Welcome to your life
There's no turning back
Even while we sleep
We will find you
Everybody Wants To Rule The World - Tears For Fears
'-It's an escape pod. That much is obvious. All three were missing on the Chronos when the Federation ship inspected it before us'. Jim looks at me, his gaze serious and his arms straight at his side. I had never seen someone who was able to switch between their usual, relaxed self into such an entirely different person as Captain Kirk did. From what McCoy had told me, I had only seen a sliver of just how friendly and relaxed Jim could be. 'We've been trying to track them for the last few days. With such...weak technology as the Chronos had, we need to be within a certain close distance to find the pods'.

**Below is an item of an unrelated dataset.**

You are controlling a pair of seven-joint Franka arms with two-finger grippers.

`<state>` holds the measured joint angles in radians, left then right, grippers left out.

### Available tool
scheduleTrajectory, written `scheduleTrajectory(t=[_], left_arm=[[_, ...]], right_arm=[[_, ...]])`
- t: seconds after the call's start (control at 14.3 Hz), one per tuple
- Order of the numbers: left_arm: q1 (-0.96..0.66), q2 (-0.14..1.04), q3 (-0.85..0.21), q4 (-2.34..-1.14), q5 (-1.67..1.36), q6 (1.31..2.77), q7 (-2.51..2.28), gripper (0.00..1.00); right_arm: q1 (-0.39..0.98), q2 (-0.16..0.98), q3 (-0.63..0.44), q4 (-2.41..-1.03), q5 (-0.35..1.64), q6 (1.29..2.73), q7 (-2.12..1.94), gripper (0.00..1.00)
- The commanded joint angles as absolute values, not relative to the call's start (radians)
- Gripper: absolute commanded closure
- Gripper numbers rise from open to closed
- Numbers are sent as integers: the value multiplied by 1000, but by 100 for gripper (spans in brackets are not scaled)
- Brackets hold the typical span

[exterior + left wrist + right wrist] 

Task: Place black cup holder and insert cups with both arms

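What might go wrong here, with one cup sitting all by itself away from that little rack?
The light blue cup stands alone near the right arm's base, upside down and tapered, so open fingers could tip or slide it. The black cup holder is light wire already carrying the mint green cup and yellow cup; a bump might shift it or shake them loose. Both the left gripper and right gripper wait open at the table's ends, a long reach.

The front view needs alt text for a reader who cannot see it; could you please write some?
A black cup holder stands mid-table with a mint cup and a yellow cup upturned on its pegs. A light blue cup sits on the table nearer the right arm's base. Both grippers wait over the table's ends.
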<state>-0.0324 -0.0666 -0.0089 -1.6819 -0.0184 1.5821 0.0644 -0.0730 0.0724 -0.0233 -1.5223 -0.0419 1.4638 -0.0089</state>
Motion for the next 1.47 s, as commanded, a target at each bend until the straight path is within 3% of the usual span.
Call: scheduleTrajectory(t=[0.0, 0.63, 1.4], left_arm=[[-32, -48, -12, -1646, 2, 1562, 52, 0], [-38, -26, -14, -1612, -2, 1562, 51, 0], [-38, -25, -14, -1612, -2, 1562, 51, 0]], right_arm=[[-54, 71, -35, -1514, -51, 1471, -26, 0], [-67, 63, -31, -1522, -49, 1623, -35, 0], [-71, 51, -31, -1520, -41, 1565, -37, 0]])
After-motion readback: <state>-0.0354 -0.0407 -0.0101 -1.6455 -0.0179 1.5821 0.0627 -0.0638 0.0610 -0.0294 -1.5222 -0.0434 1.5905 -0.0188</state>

He pauses, and I swallow. My head still ached, and McCoy's place solidly by my side reminded me of what had transpired before I had turned on my heel and tripped away from the Medical Bay toward the Bridge, wiping my bloody nose as I went, the Doctor hot on my heels. 'We're...within distance of one, right?'
Jim tilts his head to the side, ridiculously blue eyes still on me. 'We don't know what dropped us out of warp, but it was just as Lieutenant Uhura and Ensign Chekov located one of the pods'. I stiffen at his words, doing my best not to glance uneasily toward the larger form of McCoy next to me. The Doctor, with all his tact, merely clears his throat loudly.
Why had I said that to him? Why?
I think of Edgar Bates. The definition of every mad scientist from films in the 80's, with his wild blue eyes that did not fit with his clean demure. I only had snippets of memories of him; memories that held clues to what he had been doing to me, and what he had done to someone before me. Was he on the pod that we were so close to? Was the Enterprise going to catch the people who had done this to me? There were three pods. Was the woman who helped on one of them?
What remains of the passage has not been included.